The Federation’s top award for public misspending went to the Department of Canadian Heritage, for spending $8.2 million to erect a temporary hockey rink with Zamboni shed on Parliament Hill. Costs averaged $10,000 a day, said Wudrick: “Any temporary rink costing millions of dollars is a project that should have been put on ice from the get-go.”
By Jason Unrau 
1971 Note Saves Citizenship
A handwritten note in a grandfather’s 1971 passport has saved Canadian citizenship for a young boy. In the first Federal Court ruling of its kind, a judge faulted the Department of Immigration for rejecting a citizenship application by the descendant of a traveling Canadian: “It is not a matter to be taken lightly.”
Warn On Work Surveillance
A cabinet bill exempting railway employees from federal privacy law marks a dark precedent in Canadian workplace surveillance, union executives yesterday told the Senate transport committee. A Teamsters director called Bill C-49 “a blank cheque to bureaucrats to determine what is right and what is wrong”.
Feds Force Marijuana Votes
Cabinet yesterday served notice it wants the Senate to begin voting on a marijuana bill within two weeks under threat of a debate cut-off. The government will not tolerate “delay for the sake of delay”, an official said: “You are moving this forward very quickly.”

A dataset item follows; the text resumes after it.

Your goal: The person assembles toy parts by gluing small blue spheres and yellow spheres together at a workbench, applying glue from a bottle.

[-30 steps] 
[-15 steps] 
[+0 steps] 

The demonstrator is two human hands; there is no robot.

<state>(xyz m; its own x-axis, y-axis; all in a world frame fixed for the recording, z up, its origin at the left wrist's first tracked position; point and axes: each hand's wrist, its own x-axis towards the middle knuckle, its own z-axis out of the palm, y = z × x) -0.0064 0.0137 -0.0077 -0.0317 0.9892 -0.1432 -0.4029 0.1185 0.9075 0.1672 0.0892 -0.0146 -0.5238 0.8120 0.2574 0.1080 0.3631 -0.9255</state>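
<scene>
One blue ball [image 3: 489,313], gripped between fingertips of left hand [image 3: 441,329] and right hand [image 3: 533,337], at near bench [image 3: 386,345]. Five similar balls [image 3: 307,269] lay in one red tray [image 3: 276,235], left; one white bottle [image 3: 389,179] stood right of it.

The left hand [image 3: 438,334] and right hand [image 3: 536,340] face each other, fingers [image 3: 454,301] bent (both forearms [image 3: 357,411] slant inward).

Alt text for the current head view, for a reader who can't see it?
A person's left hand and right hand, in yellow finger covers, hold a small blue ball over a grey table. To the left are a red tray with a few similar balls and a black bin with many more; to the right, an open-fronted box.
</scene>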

Nov. 11 Holiday Bill Is Law
The Senate last night passed into law a bill proclaiming Remembrance Day a legal federal holiday. A similar New Democrat bill lapsed in 2015 on concerns it would lead to another statutory holiday in all provinces: “There have been some concerns.”
Post Cited For Pay Inequity
Canada Post faces new demands on pay equity after being faulted by a federal judge for disparity in benefits. The Canadian Union of Postal Workers yesterday said it will seek arbitration over pay differences between urban and rural mail carriers: “Settle this.”
Fired For CRA Intimidation
A federal labour board has upheld the firing of a Canada Revenue staffer who invoked her Agency connections in trying to save $10,000 in a real estate deal. The Public Sector Labour Relations & Employment Board called it a clear case of intimidation: ‘Agency powers over each taxpayer are enormous.’
33% Boycott Credit Cards
The Bank of Canada estimates one third of small and medium-sized businesses boycott credit cards due to high transaction fees. Merchants’ fees, typically 1 to 3 percent, are not federally regulated: “It adds up fast.”
Work Bill A ‘Culture Change’
Labour Minister Patricia Hajdu says a new federal workplace harassment bill should curb teasing, yelling, touching, off-colour jokes and inappropriate Twitter comments. “It is, more broadly speaking, laying the foundation for cultural change,” Hajdu yesterday told the Commons human resources committee: “It can be people who use a certain style of joking that makes others very uncomfortable.”
Committee Angry With CRA
The Commons public accounts committee yesterday described dysfunction at the Canada Revenue Agency as shocking, disappointing and alarming. MPs ordered tax managers to report within 120 days on improvements to Agency call centres: ‘It did a poor job.’
MPs To Amend Kids’ Ad Ban
MPs tomorrow will give Second Reading to a Senate bill banning junk food advertising to children. Cabinet is proposing amendments to narrow any restrictions on marketing: “It is difficult to know exactly what we are agreeing to.”
Cigarette Co. Protests Bill
A tobacco manufacturer yesterday protested a proposed plain packaging law would prohibit marketing of smoke-free nicotine products. A bill passed by the Senate in 2017 would enact an Australian-style law requiring that cigarettes be sold in a plain brown package with graphic health warnings: “It’s not going to have the impact you think it will.”